▸ **STORED DATA**:
━━━━━━━━━━━━━━━━━━━━

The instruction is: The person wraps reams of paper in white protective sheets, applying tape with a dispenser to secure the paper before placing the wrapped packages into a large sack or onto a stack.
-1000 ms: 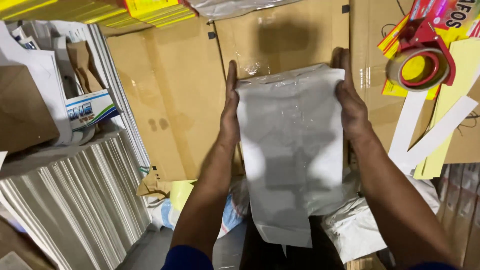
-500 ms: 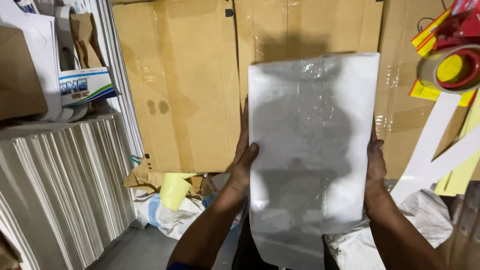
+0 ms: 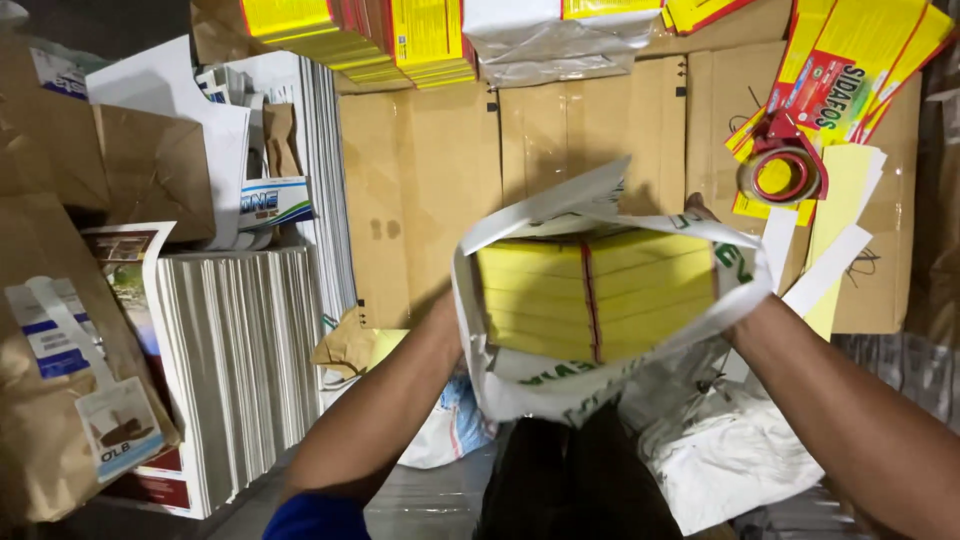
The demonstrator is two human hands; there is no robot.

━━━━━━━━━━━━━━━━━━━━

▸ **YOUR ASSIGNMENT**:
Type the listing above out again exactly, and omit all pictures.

▸ **SOLUTION TO THE PROBLEM**:
The instruction is: The person wraps reams of paper in white protective sheets, applying tape with a dispenser to secure the paper before placing the wrapped packages into a large sack or onto a stack.
-1000 ms: 
-500 ms: 
+0 ms: 
The demonstrator is two human hands; there is no robot.

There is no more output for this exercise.